Some weights of the model checkpoint at google-bert/bert-base-multilingual-cased were not used when initializing BertForMaskedLM: ['bert.pooler.dense.bias', 'bert.pooler.dense.weight', 'cls.seq_relationship.bias', 'cls.seq_relationship.weight']
- This IS expected if you are initializing BertForMaskedLM from the checkpoint of a model trained on another task or with another architecture (e.g. initializing a BertForSequenceClassification model from a BertForPreTraining model).
- This IS NOT expected if you are initializing BertForMaskedLM from the checkpoint of a model that you expect to be exactly identical (initializing a BertForSequenceClassification model from a BertForSequenceClassification model).
Error loading schema ../data/raw/SefariaData/Sefaria-Export-master/schemas/Sheet.json: Expecting value: line 1 column 1 (char 0)
Loading Sefaria texts: 100%|██████████| 6549/6549 [00:13<00:00, 468.26it/s] 
Loading Ben Yehuda texts: 21208it [00:03, 6130.06it/s]
Loading Royal Society texts: 

### Evaluation
First we try a naive approch to complete a scentence with one token to evaluate one-shot

In [6]:
def predict_masked_word(text: str, tokenizer, model, k=5):
    # Tokenize the input
    inputs = tokenizer(text, return_tensors="pt")
    # Find all mask token positions
    mask_token_indices = (inputs["input_ids"] == tokenizer.mask_token_id).nonzero(as_tuple=True)[1]
    # Get model predictions
    with torch.no_grad():
        outputs = model(**inputs)
        predictions = outputs.logits
    # For each mask token, get top-k predictions
    results = []
    for idx in mask_token_indices:
        mask_token_logits = predictions[0, idx, :]
        top_k_tokens = torch.topk(mask_token_logits, k, dim=0).indices.tolist()
        decoded = [tokenizer.decode([token_id]).strip() for token_id in top_k_tokens]
        print(f"Mask at position {idx.item()}: {decoded}")
        results.append(decoded)
    print("\n")
    return


In [7]:
predict_masked_word(f"This text was written between the years {tokenizer.mask_token} to {tokenizer.mask_token}", tokenizer, encoder)
predict_masked_word(f"Israel declared independence between the years {tokenizer.mask_token} and {tokenizer.mask_token}", tokenizer, encoder)
predict_masked_word(f"The United States Of America declared independence between the years {tokenizer.mask_token} and {tokenizer.mask_token}", tokenizer, encoder)
predict_masked_word(f"Barak Obama was born at {tokenizer.mask_token}", tokenizer, encoder)

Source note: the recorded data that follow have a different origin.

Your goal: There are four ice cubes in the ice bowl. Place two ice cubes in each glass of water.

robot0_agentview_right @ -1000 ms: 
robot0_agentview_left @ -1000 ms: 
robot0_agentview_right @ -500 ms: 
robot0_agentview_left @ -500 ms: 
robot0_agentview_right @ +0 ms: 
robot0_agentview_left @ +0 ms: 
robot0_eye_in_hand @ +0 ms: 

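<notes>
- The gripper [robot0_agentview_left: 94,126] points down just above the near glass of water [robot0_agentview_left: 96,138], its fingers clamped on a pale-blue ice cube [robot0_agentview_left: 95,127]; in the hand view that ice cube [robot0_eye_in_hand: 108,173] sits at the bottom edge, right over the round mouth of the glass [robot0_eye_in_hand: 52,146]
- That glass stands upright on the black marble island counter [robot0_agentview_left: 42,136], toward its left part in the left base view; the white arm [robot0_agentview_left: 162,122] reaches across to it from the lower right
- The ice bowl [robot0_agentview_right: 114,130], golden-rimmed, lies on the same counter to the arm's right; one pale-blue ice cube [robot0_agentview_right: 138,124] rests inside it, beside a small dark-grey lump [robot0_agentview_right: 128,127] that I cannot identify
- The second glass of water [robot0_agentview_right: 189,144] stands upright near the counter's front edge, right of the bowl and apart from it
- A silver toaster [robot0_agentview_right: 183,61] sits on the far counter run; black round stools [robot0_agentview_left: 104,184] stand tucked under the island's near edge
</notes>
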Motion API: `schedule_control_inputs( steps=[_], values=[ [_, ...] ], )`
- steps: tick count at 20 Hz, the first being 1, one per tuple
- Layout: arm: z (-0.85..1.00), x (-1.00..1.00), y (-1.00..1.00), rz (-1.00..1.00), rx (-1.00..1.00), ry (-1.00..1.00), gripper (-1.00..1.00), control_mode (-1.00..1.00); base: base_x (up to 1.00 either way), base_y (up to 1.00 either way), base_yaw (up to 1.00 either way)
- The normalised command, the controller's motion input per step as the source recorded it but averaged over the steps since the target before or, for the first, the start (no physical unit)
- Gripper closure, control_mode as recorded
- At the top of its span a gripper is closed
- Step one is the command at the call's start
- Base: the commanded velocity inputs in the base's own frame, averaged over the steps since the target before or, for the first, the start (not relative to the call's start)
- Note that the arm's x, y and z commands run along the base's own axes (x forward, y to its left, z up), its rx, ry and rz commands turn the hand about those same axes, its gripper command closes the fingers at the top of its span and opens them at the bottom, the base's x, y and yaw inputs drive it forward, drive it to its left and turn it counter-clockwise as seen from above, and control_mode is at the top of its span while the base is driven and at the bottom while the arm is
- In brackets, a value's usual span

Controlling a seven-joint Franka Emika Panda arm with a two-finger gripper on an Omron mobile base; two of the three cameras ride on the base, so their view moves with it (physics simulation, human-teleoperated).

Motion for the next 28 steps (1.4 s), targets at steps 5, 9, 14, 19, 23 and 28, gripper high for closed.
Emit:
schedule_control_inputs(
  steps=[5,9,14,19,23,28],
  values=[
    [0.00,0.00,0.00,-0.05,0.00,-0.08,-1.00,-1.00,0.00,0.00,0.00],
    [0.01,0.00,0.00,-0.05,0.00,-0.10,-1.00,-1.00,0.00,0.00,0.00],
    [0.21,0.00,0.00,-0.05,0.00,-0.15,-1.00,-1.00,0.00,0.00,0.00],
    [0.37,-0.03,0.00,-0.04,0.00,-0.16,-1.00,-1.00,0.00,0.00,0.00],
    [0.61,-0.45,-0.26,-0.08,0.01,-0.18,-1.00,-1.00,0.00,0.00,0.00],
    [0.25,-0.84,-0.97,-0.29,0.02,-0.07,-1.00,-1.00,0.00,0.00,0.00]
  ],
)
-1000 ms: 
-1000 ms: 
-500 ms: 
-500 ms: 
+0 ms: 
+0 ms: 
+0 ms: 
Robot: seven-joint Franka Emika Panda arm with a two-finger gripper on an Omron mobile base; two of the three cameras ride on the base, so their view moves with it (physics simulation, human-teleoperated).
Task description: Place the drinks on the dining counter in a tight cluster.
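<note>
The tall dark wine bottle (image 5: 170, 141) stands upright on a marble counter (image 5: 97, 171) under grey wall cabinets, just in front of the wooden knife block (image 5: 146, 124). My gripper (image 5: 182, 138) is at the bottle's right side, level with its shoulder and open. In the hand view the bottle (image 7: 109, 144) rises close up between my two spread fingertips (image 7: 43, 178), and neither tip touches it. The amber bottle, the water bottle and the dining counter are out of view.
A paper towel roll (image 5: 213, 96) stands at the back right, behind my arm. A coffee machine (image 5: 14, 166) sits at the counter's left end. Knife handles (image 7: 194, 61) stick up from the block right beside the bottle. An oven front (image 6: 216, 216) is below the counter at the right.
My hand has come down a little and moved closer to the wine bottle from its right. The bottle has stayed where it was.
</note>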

Mask at position 8: ['I', '1', '.', '2', '5']
Mask at position 10: ['.', ':', 'the', '-', 'a']


Mask at position 7: ['Israel', '1948', '1', '6', '9']
Mask at position 9: ['Israel', '1948', '1947', '1946', '1967']


Mask at position 11: ['2', '1', 'independence', '1918', '3']
Mask at position 13: ['1918', '1910', 'independence', '1919', '1914']


Mask at position 7: [':', '.', 'Obama', 'Karachi', 'Kabul']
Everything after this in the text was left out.